思わず、それを引っ張り上げ、広げてしまう。
紫色の……Tバック!?
「あぁ、私の下着も混ざってるので、避けていただければこちらで畳みますので」
俺が御影さんのTバックを持っているにもかかわらず、全く気にしないで服を畳んでいる。
こ、これを御影さんが……いやいやダメだダメだ!
一緒に働いてる人の下着姿を想像するなんてダメだ!
さっさと服を畳もうと、次を引っ張ると、同色のブラジャーが俺の手からプラプラと揺れている。

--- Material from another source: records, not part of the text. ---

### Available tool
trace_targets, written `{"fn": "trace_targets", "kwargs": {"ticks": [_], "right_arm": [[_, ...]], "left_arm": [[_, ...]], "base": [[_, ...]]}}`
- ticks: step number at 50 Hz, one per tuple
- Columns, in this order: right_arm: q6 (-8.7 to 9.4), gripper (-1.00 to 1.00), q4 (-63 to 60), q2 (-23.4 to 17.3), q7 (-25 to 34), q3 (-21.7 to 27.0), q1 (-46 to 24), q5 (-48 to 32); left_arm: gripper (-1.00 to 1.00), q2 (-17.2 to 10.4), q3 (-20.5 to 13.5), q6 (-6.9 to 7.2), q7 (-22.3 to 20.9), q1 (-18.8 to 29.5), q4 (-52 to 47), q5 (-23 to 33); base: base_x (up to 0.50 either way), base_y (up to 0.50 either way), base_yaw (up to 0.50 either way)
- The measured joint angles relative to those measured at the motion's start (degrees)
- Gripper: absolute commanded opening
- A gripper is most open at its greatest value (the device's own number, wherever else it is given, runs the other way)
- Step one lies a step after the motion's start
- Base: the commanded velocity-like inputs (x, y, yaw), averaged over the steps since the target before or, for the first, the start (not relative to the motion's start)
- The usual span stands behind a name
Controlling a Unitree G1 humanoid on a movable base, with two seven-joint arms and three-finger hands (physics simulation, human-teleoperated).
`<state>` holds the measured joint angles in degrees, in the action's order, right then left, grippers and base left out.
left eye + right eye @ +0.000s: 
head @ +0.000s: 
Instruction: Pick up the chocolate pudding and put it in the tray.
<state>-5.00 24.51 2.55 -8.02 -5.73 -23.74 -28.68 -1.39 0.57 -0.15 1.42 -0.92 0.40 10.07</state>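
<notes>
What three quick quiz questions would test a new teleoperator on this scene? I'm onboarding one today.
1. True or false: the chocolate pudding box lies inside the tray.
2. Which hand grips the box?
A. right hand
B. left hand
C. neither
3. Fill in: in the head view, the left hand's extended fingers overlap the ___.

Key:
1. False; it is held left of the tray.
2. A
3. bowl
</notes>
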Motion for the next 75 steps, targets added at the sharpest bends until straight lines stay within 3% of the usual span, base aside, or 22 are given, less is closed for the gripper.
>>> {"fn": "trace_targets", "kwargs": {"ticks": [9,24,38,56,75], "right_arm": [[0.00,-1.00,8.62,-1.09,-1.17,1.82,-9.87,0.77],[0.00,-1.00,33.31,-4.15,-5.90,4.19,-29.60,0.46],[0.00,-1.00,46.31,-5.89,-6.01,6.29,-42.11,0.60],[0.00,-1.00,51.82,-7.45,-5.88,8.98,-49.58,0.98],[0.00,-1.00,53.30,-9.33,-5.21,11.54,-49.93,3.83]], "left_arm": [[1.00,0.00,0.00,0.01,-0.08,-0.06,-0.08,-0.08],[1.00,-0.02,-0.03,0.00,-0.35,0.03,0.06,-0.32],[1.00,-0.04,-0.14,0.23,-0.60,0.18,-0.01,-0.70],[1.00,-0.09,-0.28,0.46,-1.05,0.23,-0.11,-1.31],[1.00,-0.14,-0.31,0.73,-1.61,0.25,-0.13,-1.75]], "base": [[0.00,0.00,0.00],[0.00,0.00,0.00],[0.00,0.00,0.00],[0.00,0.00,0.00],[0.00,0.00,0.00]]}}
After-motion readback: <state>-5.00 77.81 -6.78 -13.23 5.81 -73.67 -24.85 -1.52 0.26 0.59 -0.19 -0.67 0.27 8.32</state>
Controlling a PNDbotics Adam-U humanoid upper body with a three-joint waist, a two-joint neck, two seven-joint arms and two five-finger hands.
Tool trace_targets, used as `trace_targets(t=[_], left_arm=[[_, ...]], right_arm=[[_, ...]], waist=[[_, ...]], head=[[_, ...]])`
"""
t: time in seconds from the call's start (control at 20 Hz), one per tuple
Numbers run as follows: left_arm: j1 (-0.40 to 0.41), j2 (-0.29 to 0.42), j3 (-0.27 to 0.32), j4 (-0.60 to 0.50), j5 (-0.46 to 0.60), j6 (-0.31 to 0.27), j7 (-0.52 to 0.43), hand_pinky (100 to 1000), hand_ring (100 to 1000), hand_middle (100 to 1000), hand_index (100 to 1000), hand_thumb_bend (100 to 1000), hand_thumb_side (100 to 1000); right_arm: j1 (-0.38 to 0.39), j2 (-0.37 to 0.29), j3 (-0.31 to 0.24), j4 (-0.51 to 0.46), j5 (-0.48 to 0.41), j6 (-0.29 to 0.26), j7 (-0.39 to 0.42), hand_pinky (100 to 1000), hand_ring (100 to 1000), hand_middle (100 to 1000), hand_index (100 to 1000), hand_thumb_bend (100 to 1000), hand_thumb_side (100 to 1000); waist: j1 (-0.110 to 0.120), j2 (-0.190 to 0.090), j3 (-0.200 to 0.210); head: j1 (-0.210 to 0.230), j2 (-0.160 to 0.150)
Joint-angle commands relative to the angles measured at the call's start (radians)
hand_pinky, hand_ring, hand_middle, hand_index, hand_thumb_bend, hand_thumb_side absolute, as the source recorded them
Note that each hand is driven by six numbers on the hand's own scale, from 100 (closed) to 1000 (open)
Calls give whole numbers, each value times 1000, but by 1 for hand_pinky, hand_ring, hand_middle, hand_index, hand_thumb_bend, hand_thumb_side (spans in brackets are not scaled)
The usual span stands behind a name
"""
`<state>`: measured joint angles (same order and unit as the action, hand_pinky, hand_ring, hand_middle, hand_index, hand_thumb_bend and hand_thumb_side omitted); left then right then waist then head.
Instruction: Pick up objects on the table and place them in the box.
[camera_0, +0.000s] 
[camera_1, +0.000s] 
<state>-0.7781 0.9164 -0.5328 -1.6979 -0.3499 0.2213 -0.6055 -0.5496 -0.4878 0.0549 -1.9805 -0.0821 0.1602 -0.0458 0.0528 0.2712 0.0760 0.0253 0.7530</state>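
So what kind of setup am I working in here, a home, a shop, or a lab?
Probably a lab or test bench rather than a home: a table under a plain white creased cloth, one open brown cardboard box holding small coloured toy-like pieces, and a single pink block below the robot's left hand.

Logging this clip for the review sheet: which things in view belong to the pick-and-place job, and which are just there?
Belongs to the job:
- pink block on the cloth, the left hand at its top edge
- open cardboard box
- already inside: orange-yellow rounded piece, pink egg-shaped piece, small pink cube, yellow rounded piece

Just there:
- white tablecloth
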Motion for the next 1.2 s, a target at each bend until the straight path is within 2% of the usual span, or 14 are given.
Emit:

「こんなにもご迷惑をかけましたので、何かお礼をさせてください」
「お、お礼?」
「はい! 私のできることなら、なんでも言ってください」
「な、なんでも……」
下着と御影さんの言葉が脳内で合わさり、最低なイメージへと結びついた瞬間、俺は自分を殴った。
「春太君!? どうしたんですか!?」
「蚊が止まったんで、つい」
「グーで!?」
とりあえず、煩悩は消えた。
無心で服を畳み終え、それを御影さんに渡す。
「ありがとうございます! それで、何かお礼でも」
邪な感情は封じ、このお礼を有効活用しよう。
「じゃあ、お嬢様と食事しませんか?」
「お、お嬢様と!? 無理です無理です! 私なんてただでさえ失敗ばかりなのに、一緒に食事なんてしたら……無理ですー!」
服を持ったまま階段を駆け上がっていく御影さん。
あまりの速さに止められる隙もなく、一人残される。
「はぁ……ダメか。みんなお嬢様との食事を避けてるな。これじゃあ輝夜さんも」
と言うか、あの人と意思疎通できるのか?
「……僕が、何?」
聞き慣れない声が背後から聞こえたので、振り向くと、輝夜さんが俺を見下ろしていた。
「ひぃっ! 輝夜さん!?」
初めての声に驚いたが、喋られるなら、聞いておくべきか。
でも……正直怖い。
「あの、輝夜さんは……お嬢様と食事したいですか」
ダメ元で聞いてみるが、輝夜さんは黙ったまま俺を見つめる。
「し、しないですよね! お嬢様は白波家の令嬢ですから、俺達と食事したら品位が落ちちゃいますもんね」
「…………したい」
「そうですよ! したいですよね……えっ?」
今この人、したいって。
「品位が、下がるのは、理解、してる。でも、僕は、一緒に、食べたい。それに……みんなも、そう思って、る」
「皆さんが?」
「みんな、お嬢様が、大好き。だから、足手まとい、いや。でも、本当は、もっと、仲良く、したい」
ゆっくりではあるが、輝夜さんの想いは伝わってくる。
「もし、何か、手伝えるなら、言って」
「……わかりました。ありがとうございます、輝夜さん」
お礼を言うと、ニタリと笑う輝夜さん。
不気味だけど、好意的なのは間違いない。
メイド達も白波との交流を望んでいるのなら、やることは決まった。
善は急げだ。
「輝夜さん、美鈴さんはどこにいるか知ってますか?」
「今、さっき、夕飯の準備に、調理場」
それはまずい。
急いで調理場へ向かう。
「美鈴さん!」
「どうしましたか? 慌てていますが」
今にも食材を切ろうと、包丁を持っている美鈴。
ギリギリ間に合ったようだ。
「お願いがあります」
「なんでしょうか?」
「今日のお嬢様と皆さんの晩御飯を俺に作らせてもらえませんか?」
「……何か隠していませんか」
「いや、その……俺も料理ができるので、少しでも力になれたらと思って」
「……そうですか」
包丁を置くと、俺の方へとやってくる。
「後はお任せします」
きっと美鈴さんは全部わかっているのだろう。
その上で、俺の口車にわざと乗っかった。
一人になった俺は調理に取り掛かる。